Si le marché chinois est stratégique, celui américain l’est encore plus pour Hennessy, qui y réalise la moitié de son activité. « Il y a une résilience aux Etats-Unis. Quand la crise a débuté, les signes étaient très négatifs » rappelle Laurent Boillot, qui fait état d’une consommation désormais très forte, nécessitant un réapprovisionnement conséquent. Les stocks de cognacs constitués l’an passé en anticipation d’une possible surtaxe américaine ont permis d’alimenter la demande et ont été entièrement commercialisés, se transformant en volumes tampon.
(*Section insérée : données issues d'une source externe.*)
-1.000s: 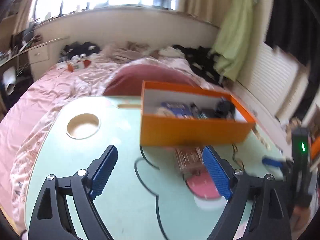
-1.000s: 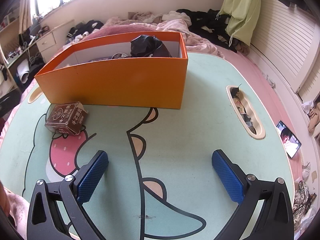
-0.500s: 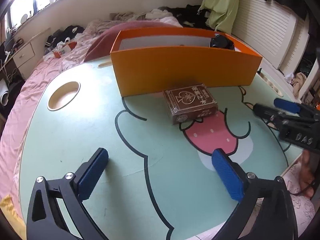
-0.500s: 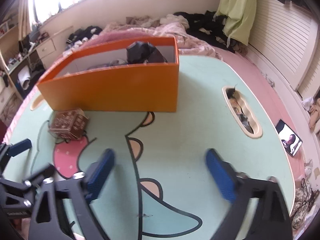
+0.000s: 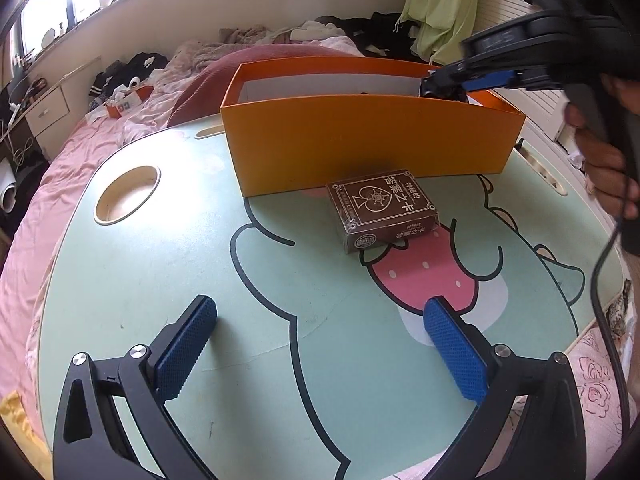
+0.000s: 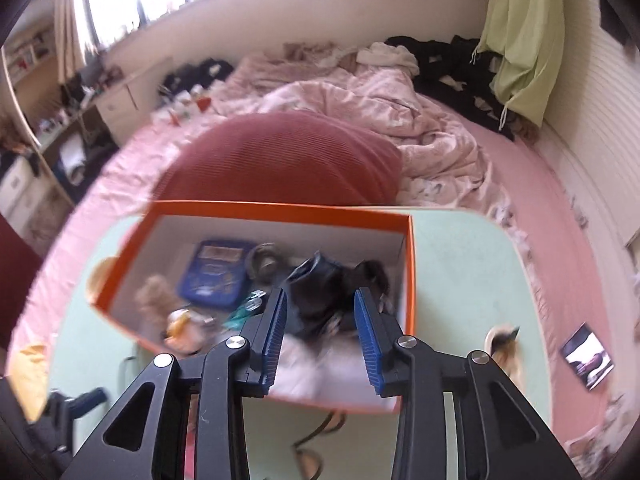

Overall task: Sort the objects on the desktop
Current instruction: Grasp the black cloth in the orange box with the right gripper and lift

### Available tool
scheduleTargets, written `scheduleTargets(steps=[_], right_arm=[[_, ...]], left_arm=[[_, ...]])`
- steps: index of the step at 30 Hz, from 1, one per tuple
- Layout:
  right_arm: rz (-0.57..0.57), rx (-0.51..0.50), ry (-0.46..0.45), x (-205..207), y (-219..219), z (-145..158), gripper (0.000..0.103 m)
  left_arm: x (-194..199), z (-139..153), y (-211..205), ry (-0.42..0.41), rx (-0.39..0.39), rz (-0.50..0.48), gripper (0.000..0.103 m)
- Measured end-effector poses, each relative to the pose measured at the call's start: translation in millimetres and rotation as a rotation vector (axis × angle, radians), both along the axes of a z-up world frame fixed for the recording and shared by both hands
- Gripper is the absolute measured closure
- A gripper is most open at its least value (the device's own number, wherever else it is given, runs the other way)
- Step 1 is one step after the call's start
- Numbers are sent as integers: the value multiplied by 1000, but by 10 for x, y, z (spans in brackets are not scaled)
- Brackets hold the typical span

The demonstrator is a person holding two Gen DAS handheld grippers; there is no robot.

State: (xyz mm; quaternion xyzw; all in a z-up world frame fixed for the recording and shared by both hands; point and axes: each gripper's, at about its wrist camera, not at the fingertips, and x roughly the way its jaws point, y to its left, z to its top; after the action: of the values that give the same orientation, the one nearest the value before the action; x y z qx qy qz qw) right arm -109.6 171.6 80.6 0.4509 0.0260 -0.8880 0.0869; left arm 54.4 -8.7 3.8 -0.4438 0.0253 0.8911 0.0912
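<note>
The brown card box (image 5: 382, 210) is lying flat on the mint-green bench (image 5: 132, 280), just in front of the orange box's (image 5: 360, 140) near wall and partly over the pink patch of the printed cartoon. The left gripper (image 5: 320, 340) is hovering low over the bench well short of the card box, its jaws standing wide apart with nothing between them. The right gripper (image 6: 320, 332) is hanging above the orange box's right end, its jaws having just been closing; they are narrowed but holding nothing, with a black crumpled thing (image 6: 324, 292) lying in the box below them. A blue case (image 6: 214, 272) is lying in the box too.
</note>
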Motion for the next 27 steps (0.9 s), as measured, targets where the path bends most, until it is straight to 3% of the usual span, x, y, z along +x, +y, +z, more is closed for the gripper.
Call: scheduleTargets(steps=[5, 8, 12, 18, 21, 26, 27], right_arm=[[36, 88, -32, -78, -29, -208, 68], [44, 114, -26, -63, -23, -247, 82], [27, 22, 12, 17, 119, -136, 95], [19, -149, 208, 549, 289, 498, 95], [82, -213, 250, 942, 296, 678, 95], [170, -200, 136, 1175, 161, 333, 93], [180, -197, 132, 1201, 148, 246, 89]], left_arm=[[7, 1, 4, 0, 1, 1, 0], [12, 1, 6, 0, 0, 1, 0], [9, 12, 8, 1, 1, 1, 0], [14, 13, 12, 1, 1, 2, 0], [16, 14, 13, 2, 1, 3, 0], [23, 14, 16, 2, 0, 4, 0], [10, 19, 13, 3, 0, 4, 0]])
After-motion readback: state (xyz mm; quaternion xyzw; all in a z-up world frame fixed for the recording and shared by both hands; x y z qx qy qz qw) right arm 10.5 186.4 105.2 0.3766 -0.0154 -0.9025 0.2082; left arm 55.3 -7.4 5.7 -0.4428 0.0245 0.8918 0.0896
Quasiment 1 millions de caisses produites en juin

Fermées un mois, du 17 mars au 14 avril, les unités de production de Hennessy ont repris une activité conséquente pour répondre à la demande américaine. « Nous avons produit sur le mois de juin 2020 des volumes équivalents à celui de juin 2019, quand nous construisions nos stocks américains » note Laurent Boillot, faisant état d’une grande agilité industrielle : « nous étions à quelques dizaines de milliers de caisses en mai, nous sommes arrivés à plusieurs centaines de milliers de caisses en juin, juste en dessous du million ».
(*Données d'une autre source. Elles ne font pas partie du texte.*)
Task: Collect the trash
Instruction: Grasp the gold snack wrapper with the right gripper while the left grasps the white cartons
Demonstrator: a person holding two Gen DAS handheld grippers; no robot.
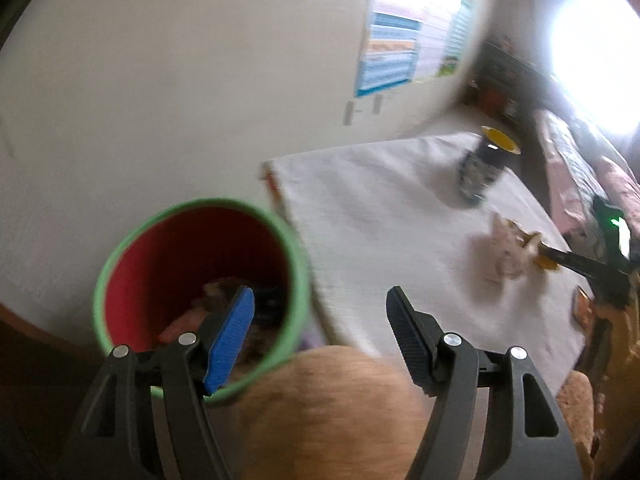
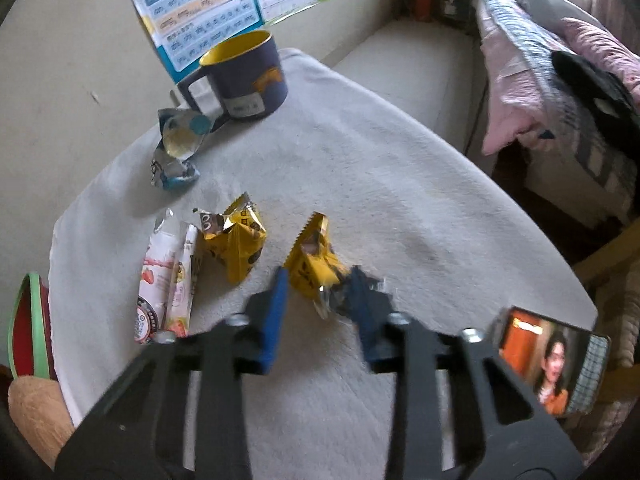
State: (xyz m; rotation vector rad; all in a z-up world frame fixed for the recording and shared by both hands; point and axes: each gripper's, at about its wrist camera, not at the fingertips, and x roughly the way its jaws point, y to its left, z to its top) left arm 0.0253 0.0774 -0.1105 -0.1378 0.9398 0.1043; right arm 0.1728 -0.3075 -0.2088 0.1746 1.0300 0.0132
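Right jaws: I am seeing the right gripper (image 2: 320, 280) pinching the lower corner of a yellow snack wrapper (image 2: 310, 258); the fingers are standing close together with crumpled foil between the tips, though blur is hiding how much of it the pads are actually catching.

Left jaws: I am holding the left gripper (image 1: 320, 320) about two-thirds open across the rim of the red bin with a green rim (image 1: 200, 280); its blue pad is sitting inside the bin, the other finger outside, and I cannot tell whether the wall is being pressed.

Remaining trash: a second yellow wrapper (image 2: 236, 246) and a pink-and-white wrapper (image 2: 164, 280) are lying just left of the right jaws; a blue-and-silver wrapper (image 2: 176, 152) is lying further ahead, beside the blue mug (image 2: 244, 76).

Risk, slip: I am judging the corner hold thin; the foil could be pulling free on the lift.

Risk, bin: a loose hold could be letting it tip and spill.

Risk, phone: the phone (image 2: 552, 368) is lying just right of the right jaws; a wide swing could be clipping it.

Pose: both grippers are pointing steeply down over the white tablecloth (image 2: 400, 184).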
Reconnaissant avoir vécu « une courte période de baisse à deux chiffres », Laurent Boillot estime que le premier semestre 2020 est loin d’être catastrophique pour Hennessy. Tablant avec optimisme sur une reprise mondiale fin 2020 ou début 2021, le dirigeant souligne que les incertitudes restent particulièrement fortes (des possibilités de reconfinement aux risques de crise économique avec l’arrêt d’injection de liquidités). Ce qui nourrit moins l’attentisme que l’audace revendiquée par Laurent Boillot : « ça ne sert à rien d’être tétanisé, personne n’aurait pu prédire il y a trois mois l’activité de juin ».

"Roi dans son royaume"

Pour renforcer l’endurance de Hennessy, ses équipes prévoient d’être toujours plus actifs sur ses marchés moteurs, comme la Chine, les Etats-Unis ou la Russie, mais aussi sur des destinations où ses flacons restent peu présents, notamment Asie, en Allemagne et en Grande-Bretagne. Mais aussi en France. Affirmé par Laurent Bouillot, l’objectif est « d’être roi en son royaume » pour ancrer localement l’image de la maison. Un plan de conquête du marché domestique est en finalisation, la France représentant 1 % des ventes actuelles du négociant.
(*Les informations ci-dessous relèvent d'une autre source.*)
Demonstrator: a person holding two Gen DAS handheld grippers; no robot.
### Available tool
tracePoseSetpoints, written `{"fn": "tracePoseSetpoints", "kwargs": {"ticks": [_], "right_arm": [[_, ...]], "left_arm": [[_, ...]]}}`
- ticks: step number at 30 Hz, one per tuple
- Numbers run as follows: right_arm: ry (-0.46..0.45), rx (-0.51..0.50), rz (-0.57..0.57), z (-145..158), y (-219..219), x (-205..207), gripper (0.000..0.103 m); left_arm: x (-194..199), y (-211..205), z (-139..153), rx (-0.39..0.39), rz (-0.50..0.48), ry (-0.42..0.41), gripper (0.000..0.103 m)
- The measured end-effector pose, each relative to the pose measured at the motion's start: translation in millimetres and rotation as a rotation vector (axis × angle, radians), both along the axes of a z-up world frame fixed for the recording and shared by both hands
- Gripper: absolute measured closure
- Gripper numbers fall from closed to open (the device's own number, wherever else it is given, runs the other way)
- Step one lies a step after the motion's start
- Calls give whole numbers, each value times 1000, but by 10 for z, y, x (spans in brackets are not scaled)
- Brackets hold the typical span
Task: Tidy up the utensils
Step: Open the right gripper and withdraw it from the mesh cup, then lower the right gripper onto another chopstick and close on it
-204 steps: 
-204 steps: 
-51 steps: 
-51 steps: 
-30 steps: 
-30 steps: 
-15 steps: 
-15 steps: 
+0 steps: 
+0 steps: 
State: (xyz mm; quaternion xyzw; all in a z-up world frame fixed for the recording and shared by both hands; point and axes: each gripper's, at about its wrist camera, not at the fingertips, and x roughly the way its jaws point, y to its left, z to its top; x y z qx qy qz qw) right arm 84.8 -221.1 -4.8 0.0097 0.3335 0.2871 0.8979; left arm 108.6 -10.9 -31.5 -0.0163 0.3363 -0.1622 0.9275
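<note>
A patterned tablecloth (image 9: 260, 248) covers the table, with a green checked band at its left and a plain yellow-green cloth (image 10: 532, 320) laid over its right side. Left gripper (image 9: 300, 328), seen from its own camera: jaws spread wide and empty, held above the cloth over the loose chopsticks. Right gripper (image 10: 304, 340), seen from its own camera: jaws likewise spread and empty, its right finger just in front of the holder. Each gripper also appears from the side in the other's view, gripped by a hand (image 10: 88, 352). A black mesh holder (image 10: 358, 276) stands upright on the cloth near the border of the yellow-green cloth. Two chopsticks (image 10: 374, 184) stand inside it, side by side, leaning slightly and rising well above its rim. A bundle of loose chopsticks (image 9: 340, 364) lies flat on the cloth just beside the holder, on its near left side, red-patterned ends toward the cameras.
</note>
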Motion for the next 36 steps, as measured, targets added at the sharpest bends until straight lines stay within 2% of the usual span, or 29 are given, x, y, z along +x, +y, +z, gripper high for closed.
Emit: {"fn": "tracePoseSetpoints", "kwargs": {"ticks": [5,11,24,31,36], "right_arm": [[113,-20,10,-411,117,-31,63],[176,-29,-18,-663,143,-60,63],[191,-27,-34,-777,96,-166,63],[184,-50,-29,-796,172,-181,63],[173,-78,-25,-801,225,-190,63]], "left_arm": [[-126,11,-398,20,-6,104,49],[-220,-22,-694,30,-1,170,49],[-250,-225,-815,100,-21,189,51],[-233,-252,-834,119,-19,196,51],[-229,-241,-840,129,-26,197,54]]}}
Confirmant que l’innovation ne passera pas par le finishing pour Hennessy, Laurent Bouillot croit davantage dans les engagements environnementaux (notamment l’objectif 0 herbicide en 2028) et le soutien aux produits actuels avec le maintien des investissements industriels (de l’ordre de 100 millions € par an, avec en 2020 l’inauguration d’un atelier de tonnellerie, d’une deuxième ligne d’embouteillage à Pont-Neuf et de trois nouveaux chais à Bas Bagnolet).

Doubler en dix ans

Alors que son prédécesseur s’était fixé l’objectif d’atteindre 10 millions caisses, Laurent Bouillot affirme l’ambition de doubler les volumes de Hennessy en 10 ans. Sans préciser de chiffres, le dirigeant annonce « se mettre en ordre de marche. C’est quasiment rajouter un deuxième Hennesy sur le premier. » Alors qu’un nouveau carrousel de sanctions américaines est attendu pour le 12 août, Hennessy se met d’abord en capacité de produire un maximum d’eaux-de-vie pour anticiper tout risque de hausse des droits de douanes. « Nous traversons la tempête, nous ne changeons pas de cap. Il n’y a pas de raison de changer d’ambition » conclut Laurent Boillot.